#### RAW DATA
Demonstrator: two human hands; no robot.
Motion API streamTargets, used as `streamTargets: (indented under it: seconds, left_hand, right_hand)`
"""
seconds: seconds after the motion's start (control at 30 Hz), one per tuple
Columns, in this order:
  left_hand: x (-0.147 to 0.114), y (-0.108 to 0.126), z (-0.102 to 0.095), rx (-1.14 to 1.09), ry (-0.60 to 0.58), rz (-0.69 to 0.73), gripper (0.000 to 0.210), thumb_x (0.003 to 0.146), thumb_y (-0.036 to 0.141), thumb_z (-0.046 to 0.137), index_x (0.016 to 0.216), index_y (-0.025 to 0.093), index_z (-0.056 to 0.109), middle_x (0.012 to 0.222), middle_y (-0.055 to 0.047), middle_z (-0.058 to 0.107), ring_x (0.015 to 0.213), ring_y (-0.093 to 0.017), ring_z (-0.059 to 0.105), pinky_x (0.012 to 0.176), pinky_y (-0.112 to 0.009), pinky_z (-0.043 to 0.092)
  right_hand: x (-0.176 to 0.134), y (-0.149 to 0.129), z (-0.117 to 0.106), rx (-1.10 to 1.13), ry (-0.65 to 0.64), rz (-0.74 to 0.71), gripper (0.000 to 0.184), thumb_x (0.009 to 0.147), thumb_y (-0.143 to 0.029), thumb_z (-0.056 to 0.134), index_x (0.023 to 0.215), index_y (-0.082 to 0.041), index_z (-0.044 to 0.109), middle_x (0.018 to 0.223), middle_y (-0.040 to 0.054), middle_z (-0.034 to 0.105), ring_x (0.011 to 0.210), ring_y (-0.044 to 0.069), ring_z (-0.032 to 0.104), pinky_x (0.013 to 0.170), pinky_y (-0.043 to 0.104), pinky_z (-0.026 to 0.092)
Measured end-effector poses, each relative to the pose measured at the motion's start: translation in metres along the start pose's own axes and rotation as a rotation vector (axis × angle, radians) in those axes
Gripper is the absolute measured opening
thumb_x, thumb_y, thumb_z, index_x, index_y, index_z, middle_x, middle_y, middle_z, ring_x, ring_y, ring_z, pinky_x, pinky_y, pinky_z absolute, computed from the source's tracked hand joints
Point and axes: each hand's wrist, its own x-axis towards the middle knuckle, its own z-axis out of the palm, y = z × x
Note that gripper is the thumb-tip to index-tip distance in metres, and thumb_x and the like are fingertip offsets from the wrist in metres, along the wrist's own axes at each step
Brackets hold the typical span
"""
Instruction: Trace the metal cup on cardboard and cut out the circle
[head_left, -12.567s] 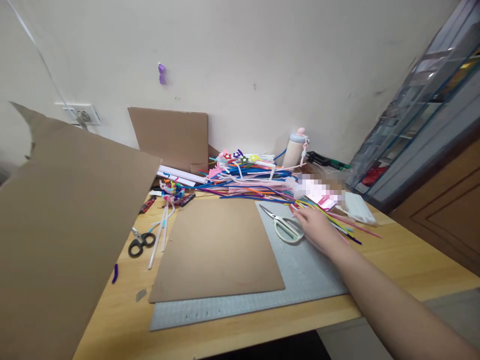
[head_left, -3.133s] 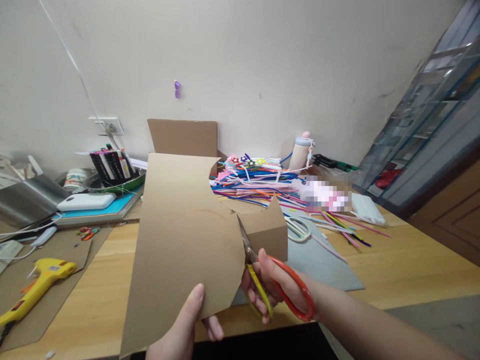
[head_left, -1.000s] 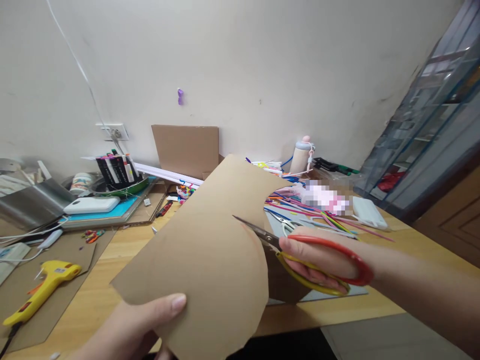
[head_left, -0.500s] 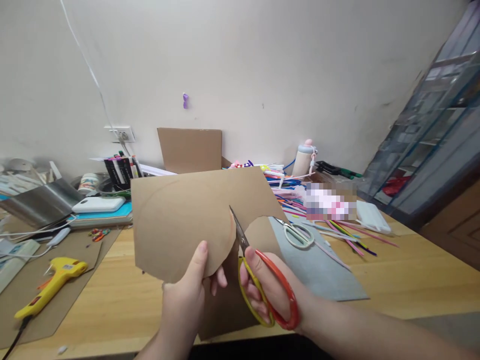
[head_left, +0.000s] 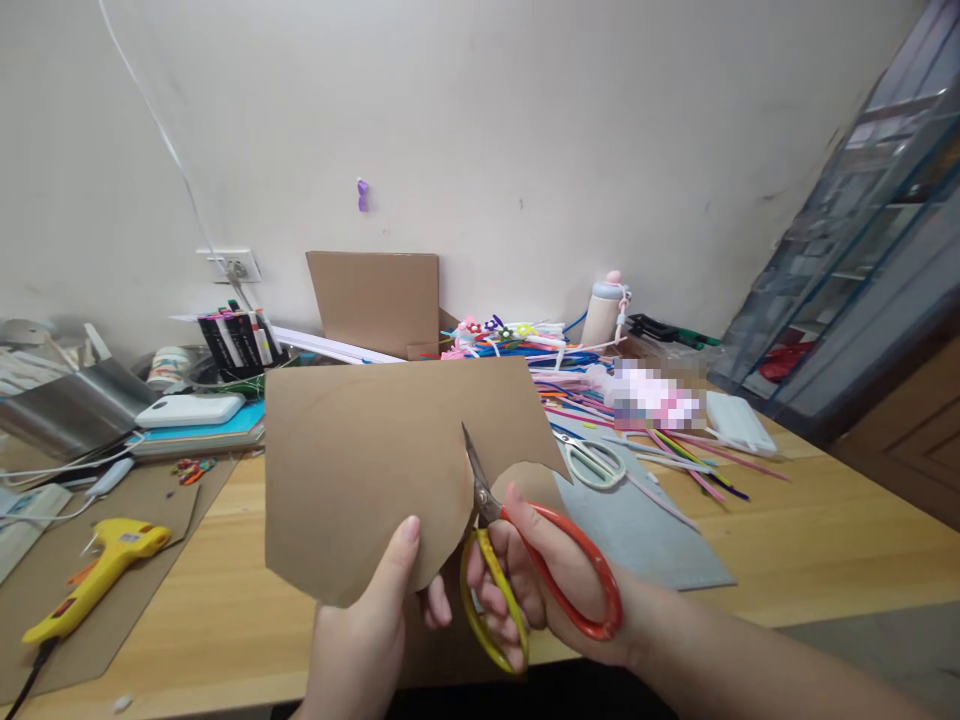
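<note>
My left hand (head_left: 382, 600) pinches the lower edge of a brown cardboard sheet (head_left: 360, 460), its thumb on the near face and its fingers behind. In my right hand (head_left: 532, 570) is a pair of scissors (head_left: 592, 590) with one red and one yellow handle loop. Their blades reach into the cardboard along a curved cut, and one blade lies over its near face. The sheet's lower right edge is rounded where it is cut. A faint curved line shows on the cardboard. My right thumb and fingers pass through the handle loops.
Left on the table lie a yellow glue gun (head_left: 97, 575) and a white power bank (head_left: 191, 410). White-handled scissors (head_left: 592, 462) rest on a grey mat (head_left: 645, 540) at right. Behind are colourful pipe cleaners (head_left: 577, 390), a bottle (head_left: 604, 312) and a leaning cardboard piece (head_left: 375, 295).
The cardboard has moved lower and its top edge has tilted a little. The scissors' handle loops have spread further apart, and the red one has swung right.
</note>
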Motion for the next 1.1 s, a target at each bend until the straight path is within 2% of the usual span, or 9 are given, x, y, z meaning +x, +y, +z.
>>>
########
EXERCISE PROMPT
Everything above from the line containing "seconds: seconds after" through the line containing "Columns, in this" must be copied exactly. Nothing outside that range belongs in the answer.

RESULT FOR THIS EXERCISE
seconds: seconds after the motion's start (control at 30 Hz), one per tuple
Columns, in this order:

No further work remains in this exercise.